El padre, informado de que el niño mentía mucho en la escuela, le da una lección moral, explicándole, con variados ejemplos, que es preciso decir siempre la verdad. En ese ínterin, llaman a la puerta. El padre termina la conversación recomendando: ¡Valla a abrir, hijo! ¡Si es alguien que me busca, dígale que no estoy! *** Es obvio que la posibilidad de corregir tendencias inferiores no acaba jamás.
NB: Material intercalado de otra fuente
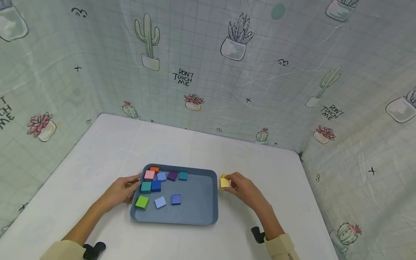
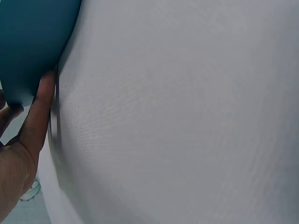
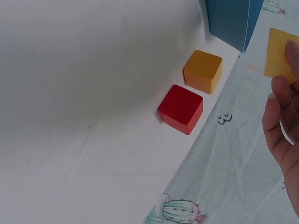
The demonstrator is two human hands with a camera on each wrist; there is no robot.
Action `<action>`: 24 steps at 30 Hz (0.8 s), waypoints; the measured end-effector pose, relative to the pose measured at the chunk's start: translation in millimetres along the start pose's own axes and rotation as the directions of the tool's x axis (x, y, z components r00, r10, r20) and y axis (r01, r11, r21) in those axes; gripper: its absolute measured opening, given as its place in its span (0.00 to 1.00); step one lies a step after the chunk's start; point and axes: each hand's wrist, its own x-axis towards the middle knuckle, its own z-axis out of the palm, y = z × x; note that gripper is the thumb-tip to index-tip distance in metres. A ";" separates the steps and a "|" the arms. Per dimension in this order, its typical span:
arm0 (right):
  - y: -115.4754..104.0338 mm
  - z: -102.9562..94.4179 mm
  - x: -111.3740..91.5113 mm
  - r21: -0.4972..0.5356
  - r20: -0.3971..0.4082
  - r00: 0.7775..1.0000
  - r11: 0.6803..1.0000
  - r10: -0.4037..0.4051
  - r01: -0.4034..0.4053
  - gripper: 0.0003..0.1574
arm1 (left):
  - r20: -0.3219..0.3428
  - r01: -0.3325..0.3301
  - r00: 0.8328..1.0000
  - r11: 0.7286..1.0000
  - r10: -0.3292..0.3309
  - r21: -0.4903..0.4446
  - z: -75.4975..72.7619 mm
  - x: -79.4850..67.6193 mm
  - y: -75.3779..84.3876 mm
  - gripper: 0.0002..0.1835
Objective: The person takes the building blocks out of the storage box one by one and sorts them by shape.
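Note:
A blue-grey tray [image 1: 198, 196] lies on the white table, seen whole in the head view. My left hand [image 1: 121, 191] grips its left edge, thumb at the rim; the left wrist view shows a finger [image 2: 39, 112] along the tray's outer wall [image 2: 37, 46]. Just right of the tray, my right hand [image 1: 245, 191] pinches a yellow cube [image 1: 224, 183] between thumb and fingers. The right wrist view shows that held yellow cube [image 3: 278, 53] apart from another yellow cube [image 3: 203, 70] and a red cube [image 3: 181, 108] on the table. My right hand mostly hides those two in the head view.
In the tray lie several cubes, among them a lime green cube [image 1: 142, 202], a pink cube [image 1: 149, 175], an orange cube [image 1: 154, 169], a purple cube [image 1: 172, 175] and a dark blue cube [image 1: 156, 186]. A cactus-print cloth [image 1: 208, 79] stands around the table [image 1: 260, 159].

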 end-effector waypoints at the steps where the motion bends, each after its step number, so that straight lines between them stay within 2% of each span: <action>1: 0.6 -0.1 0.2 -0.002 -0.002 1.000 1.000 0.010 -0.010 0.24 | 0.000 0.003 1.000 1.000 -0.003 0.000 -0.3 0.0 0.1 0.32; 9: 8.5 0.7 -0.5 0.004 0.016 0.997 0.997 0.072 -0.072 0.26 | 0.002 0.024 1.000 0.999 -0.024 -0.031 -0.1 0.1 -0.1 0.32; 18: 15.8 -3.1 -3.2 -0.018 -0.010 0.993 0.993 0.114 -0.114 0.27 | 0.007 0.002 1.000 0.999 -0.002 -0.038 -0.4 0.8 -1.0 0.33; 24: 21.0 -4.7 -4.4 -0.024 -0.037 0.991 0.991 0.129 -0.130 0.27 | 0.002 0.012 1.000 1.000 -0.012 -0.020 0.6 0.5 -1.2 0.33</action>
En la dinámica de la reencarnación, somos incesantemente estimulados a la renovación, enfrentando las dificultades y problemas de la Tierra. La diferencia es que en la infancia eso puede ser hecho a partir de la influencia de los padres y preceptores. En la edad adulta, dependerá de nuestra iniciativa. ¿Cuál sería el camino? Jesús nos lo indica (Lucas 18:15-17): Le trajeron, entonces, algunos niños para que les impusiese las manos y orase por ellos, y los discípulos les reprendieron a los que los trajeron. Jesús, sin embargo, les dijo: -Dejad a los niños y no les impidáis de venir a mí. Porque de ellos es el Reino de los Cielos. En verdad os digo: aquel que no recibiera el Reino de Dios, como un niño, de ningún modo entrará en él. El maestro sitúa a los niños como paradigma de la inocencia y de la pureza necesaria para que alcancemos el Reino de Dios. Inocencia – la pureza de conciencia. Pureza – la inocencia del corazón. La cara de Jesús niño se ha convertido, en nosotros, es las experiencias reencarnatória, en la cara lamentable de Judas. Somos convocados, ahora, por el conocimiento espirita, a transformar la cara de Judas en la figura radiante de Cristo,
empeñándonos con tal ardor y dedicación, que un día podamos repetir con el Apóstol Pablo (Gálatas, 2: 20) … y ya no soy yo quien vive, más si es Cristo el que vive en mí.